Platforms: MacOS, Sketch

Languages: Swift, Objective-C, CocoaScript

One of the awesome features we added to Producer 2.0 which unfortunately never saw the light of public release was the ability to import your app designs from Sketch into Producer, which made it possible to convert app designs directly to fully configured, styled, and functional iOS views of the specific type that made the most sense. Text layers should be translated into Labels, flattened and exported graphic or image layers should be turned into Image Views, and so on.

Adding Sketch import was a no-brainer for us since plenty of people requested it, mobile designers were already using it to design their apps, and were already used to its awesome GUI. Being able to merge in our latest from our Sketch designs made building UIs a lot faster for our beta users – and also happened to make for a pretty impressive demo.

However, when we went to build out import from Sketch, we found that documentation on actually coding up an import was lacking – there weren't clear standards established – which means we had to continuously reference third-party dumps of the Sketch code headers. But in many cases this was complicated, so we had to rely upon examples. However, it was often difficult to find up-to-date or complete implementations of the import functionality we needed. Granted, our case was slightly special. We were specifically looking for an export of all layers which could be accompanied by persistent id tags so that we would be able to merge successive imports of the full layer hierarchy into a given Producer project. We were also looking to obtain as much appearance, styling, graphics, layout, and layer type information as possible from the layers, so we could construct their corresponding iOS app "Views" in Producer as completely as possible. Finally, we needed to be able to export graphics layers and slices as PNG images where applicable, we needed to obtain size variations for all the different screen pixel densities, and to top things off, we wanted to build a solution that didn't rely on CocoaScript being able to save to disk, as that could be very problematic for sandboxed applications.
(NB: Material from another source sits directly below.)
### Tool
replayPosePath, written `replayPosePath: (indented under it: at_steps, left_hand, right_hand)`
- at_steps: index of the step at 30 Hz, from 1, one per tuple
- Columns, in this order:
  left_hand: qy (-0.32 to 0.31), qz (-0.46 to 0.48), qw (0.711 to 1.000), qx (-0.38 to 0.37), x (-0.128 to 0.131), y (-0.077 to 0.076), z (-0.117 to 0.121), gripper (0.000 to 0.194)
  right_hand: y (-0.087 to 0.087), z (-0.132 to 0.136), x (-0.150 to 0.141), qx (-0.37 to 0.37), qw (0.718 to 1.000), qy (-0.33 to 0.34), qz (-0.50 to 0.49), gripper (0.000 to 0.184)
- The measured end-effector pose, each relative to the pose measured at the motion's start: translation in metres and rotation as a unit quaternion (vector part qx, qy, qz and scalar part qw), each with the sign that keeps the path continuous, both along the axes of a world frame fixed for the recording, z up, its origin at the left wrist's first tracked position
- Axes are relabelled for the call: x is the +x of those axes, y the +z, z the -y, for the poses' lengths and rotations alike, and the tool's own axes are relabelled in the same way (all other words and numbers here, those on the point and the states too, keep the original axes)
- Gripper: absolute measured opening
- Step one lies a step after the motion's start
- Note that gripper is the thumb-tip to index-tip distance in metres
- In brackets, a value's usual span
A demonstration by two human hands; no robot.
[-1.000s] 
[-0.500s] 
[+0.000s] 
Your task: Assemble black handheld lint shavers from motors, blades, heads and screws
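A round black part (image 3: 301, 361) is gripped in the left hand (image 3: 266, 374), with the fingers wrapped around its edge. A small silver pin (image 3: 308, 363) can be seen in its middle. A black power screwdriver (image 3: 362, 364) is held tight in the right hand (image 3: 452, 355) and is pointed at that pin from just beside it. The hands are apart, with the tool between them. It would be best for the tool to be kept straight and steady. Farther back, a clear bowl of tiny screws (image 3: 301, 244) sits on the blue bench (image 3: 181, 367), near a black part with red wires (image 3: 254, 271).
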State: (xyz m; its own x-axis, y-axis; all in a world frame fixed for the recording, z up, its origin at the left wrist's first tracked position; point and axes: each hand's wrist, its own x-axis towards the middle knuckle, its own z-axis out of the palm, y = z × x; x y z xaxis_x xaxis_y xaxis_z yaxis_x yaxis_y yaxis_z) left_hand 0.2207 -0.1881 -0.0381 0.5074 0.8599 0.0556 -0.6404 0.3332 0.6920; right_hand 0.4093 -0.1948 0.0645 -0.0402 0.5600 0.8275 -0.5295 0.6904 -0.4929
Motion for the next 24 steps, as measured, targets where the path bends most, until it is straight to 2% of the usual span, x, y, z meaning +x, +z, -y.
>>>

To accomplish all of this, we built this library, SketchImport. It enables us to execute arbitrary CocoaScript code at runtime as a plugin on a running instance of the Sketch app, and provides techniques and plugins for grabbing detailed information on the layer hierarchy. To solve image exports, the provided Sketch plugins transmit the image data not through the filesystem but as base64-encoded strings of image data within the very JSON that is returned by the plugins to your code. This means you can handle the NSData of your exported images exactly how you want to, rather than having to read them from disk and manage tmp file deletions.

We aimed to design the code such that each layer of the library could be used independently of higher layers, which means that this library can also be used as a framework for general Sketch plugin code creation/execution.

Using this library, we're able to take a Sketch file as complex as a full application or as isolated as a single view like the following:

SketchImport-MacOS

(see the included ./examples/import example.sketch)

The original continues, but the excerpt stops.